For each record that follows, write out an identical copy.

-------------------------

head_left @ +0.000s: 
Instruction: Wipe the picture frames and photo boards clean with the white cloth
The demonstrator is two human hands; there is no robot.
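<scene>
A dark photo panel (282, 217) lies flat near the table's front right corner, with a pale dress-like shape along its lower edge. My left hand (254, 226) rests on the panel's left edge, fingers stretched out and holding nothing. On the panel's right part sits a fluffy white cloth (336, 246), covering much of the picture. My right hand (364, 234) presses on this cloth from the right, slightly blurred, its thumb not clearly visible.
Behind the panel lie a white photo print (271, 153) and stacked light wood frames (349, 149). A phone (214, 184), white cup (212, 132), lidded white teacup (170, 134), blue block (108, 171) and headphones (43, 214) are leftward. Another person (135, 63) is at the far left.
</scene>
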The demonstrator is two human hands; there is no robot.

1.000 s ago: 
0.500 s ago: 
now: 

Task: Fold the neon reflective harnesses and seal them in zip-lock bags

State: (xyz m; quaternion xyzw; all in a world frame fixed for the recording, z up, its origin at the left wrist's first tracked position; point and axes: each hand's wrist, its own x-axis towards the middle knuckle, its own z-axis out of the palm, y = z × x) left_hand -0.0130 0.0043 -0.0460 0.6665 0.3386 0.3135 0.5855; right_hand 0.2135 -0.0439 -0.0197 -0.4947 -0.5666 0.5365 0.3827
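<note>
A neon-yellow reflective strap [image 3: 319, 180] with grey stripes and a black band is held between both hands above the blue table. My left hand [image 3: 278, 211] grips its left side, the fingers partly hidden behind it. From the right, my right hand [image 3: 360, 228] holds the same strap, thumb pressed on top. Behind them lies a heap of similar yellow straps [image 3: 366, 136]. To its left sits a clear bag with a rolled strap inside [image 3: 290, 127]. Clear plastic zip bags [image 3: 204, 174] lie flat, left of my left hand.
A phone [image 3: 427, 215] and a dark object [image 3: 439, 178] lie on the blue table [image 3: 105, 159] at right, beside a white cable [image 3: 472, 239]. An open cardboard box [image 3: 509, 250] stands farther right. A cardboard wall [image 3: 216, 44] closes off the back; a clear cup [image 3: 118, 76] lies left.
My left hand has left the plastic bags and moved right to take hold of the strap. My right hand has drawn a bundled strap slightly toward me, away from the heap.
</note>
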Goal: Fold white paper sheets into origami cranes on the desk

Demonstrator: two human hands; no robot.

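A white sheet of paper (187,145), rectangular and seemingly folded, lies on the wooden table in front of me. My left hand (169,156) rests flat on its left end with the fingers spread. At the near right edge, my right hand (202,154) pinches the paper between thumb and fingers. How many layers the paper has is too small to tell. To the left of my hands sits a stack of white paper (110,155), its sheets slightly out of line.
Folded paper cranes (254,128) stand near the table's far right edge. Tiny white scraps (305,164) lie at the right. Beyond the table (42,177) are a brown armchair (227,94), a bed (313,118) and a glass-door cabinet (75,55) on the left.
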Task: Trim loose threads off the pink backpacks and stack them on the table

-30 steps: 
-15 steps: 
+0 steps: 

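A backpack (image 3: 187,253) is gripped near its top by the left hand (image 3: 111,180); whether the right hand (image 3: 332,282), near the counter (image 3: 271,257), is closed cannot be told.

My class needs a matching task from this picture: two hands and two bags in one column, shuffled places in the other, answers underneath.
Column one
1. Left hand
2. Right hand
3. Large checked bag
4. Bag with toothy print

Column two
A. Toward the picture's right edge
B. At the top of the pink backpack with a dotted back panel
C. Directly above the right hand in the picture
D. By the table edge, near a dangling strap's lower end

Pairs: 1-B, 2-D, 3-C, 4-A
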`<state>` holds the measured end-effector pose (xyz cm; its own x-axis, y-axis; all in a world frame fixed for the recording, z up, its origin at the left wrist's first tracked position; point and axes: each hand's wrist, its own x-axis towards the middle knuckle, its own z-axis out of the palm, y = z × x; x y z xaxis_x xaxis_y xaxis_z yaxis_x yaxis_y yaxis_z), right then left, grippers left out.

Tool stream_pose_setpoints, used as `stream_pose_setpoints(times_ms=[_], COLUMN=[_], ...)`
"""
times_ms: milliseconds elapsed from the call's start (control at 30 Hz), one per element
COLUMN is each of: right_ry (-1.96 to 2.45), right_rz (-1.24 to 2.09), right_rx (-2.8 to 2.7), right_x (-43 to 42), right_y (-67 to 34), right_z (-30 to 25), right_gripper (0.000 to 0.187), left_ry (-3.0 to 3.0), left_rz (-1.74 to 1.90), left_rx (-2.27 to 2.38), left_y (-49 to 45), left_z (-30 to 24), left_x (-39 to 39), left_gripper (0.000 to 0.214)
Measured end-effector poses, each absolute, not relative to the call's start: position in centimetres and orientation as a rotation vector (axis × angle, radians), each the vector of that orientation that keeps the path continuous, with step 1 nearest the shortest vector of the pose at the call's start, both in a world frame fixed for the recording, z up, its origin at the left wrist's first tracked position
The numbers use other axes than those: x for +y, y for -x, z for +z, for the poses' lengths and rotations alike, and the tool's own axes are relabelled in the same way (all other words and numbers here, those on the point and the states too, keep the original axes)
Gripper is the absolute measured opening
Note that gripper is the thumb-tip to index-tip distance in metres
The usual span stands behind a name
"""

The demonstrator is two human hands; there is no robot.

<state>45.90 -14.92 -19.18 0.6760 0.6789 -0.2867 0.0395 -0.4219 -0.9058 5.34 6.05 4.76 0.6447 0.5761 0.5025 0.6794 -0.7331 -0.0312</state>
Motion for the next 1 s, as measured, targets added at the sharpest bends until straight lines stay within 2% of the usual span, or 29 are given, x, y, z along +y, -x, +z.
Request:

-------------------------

_Answer area_:
head_left @ +0.000s: 
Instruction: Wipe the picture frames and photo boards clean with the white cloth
The demonstrator is two human hands; there is no robot.
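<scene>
A dark photo panel (282, 217) lies flat near the table's front right corner, with a pale dress-like shape along its lower edge. My left hand (254, 226) rests on the panel's left edge, fingers stretched out and holding nothing. On the panel's right part sits a fluffy white cloth (336, 246), covering much of the picture. My right hand (364, 234) presses on this cloth from the right, slightly blurred, its thumb not clearly visible.
Behind the panel lie a white photo print (271, 153) and stacked light wood frames (349, 149). A phone (214, 184), white cup (212, 132), lidded white teacup (170, 134), blue block (108, 171) and headphones (43, 214) are leftward. Another person (135, 63) is at the far left.
</scene>
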The demonstrator is two human hands; there is no robot.

1.000 s ago: 
0.500 s ago: 
now: 

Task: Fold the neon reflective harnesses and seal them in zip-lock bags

State: (xyz m; quaternion xyzw; all in a world frame fixed for the recording, z up, its origin at the left wrist's first tracked position; point and axes: each hand's wrist, its own x-axis towards the middle knuckle, its own z-axis out of the palm, y = z × x) left_hand -0.0130 0.0043 -0.0460 0.6665 0.3386 0.3135 0.5855; right_hand 0.2135 -0.0439 -0.0197 -0.4947 -0.5666 0.5365 0.3827
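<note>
A neon-yellow reflective strap [image 3: 319, 180] with grey stripes and a black band is held between both hands above the blue table. My left hand [image 3: 278, 211] grips its left side, the fingers partly hidden behind it. From the right, my right hand [image 3: 360, 228] holds the same strap, thumb pressed on top. Behind them lies a heap of similar yellow straps [image 3: 366, 136]. To its left sits a clear bag with a rolled strap inside [image 3: 290, 127]. Clear plastic zip bags [image 3: 204, 174] lie flat, left of my left hand.
A phone [image 3: 427, 215] and a dark object [image 3: 439, 178] lie on the blue table [image 3: 105, 159] at right, beside a white cable [image 3: 472, 239]. An open cardboard box [image 3: 509, 250] stands farther right. A cardboard wall [image 3: 216, 44] closes off the back; a clear cup [image 3: 118, 76] lies left.
My left hand has left the plastic bags and moved right to take hold of the strap. My right hand has drawn a bundled strap slightly toward me, away from the heap.
</note>
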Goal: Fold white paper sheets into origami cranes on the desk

Demonstrator: two human hands; no robot.

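A white sheet of paper (187,145), rectangular and seemingly folded, lies on the wooden table in front of me. My left hand (169,156) rests flat on its left end with the fingers spread. At the near right edge, my right hand (202,154) pinches the paper between thumb and fingers. How many layers the paper has is too small to tell. To the left of my hands sits a stack of white paper (110,155), its sheets slightly out of line.
Folded paper cranes (254,128) stand near the table's far right edge. Tiny white scraps (305,164) lie at the right. Beyond the table (42,177) are a brown armchair (227,94), a bed (313,118) and a glass-door cabinet (75,55) on the left.
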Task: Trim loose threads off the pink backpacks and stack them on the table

-30 steps: 
-15 steps: 
+0 steps: 

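A backpack (image 3: 187,253) is gripped near its top by the left hand (image 3: 111,180); whether the right hand (image 3: 332,282), near the counter (image 3: 271,257), is closed cannot be told.

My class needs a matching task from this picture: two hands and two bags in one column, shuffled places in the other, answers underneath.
Column one
1. Left hand
2. Right hand
3. Large checked bag
4. Bag with toothy print

Column two
A. Toward the picture's right edge
B. At the top of the pink backpack with a dotted back panel
C. Directly above the right hand in the picture
D. By the table edge, near a dangling strap's lower end

Pairs: 1-B, 2-D, 3-C, 4-A
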`<state>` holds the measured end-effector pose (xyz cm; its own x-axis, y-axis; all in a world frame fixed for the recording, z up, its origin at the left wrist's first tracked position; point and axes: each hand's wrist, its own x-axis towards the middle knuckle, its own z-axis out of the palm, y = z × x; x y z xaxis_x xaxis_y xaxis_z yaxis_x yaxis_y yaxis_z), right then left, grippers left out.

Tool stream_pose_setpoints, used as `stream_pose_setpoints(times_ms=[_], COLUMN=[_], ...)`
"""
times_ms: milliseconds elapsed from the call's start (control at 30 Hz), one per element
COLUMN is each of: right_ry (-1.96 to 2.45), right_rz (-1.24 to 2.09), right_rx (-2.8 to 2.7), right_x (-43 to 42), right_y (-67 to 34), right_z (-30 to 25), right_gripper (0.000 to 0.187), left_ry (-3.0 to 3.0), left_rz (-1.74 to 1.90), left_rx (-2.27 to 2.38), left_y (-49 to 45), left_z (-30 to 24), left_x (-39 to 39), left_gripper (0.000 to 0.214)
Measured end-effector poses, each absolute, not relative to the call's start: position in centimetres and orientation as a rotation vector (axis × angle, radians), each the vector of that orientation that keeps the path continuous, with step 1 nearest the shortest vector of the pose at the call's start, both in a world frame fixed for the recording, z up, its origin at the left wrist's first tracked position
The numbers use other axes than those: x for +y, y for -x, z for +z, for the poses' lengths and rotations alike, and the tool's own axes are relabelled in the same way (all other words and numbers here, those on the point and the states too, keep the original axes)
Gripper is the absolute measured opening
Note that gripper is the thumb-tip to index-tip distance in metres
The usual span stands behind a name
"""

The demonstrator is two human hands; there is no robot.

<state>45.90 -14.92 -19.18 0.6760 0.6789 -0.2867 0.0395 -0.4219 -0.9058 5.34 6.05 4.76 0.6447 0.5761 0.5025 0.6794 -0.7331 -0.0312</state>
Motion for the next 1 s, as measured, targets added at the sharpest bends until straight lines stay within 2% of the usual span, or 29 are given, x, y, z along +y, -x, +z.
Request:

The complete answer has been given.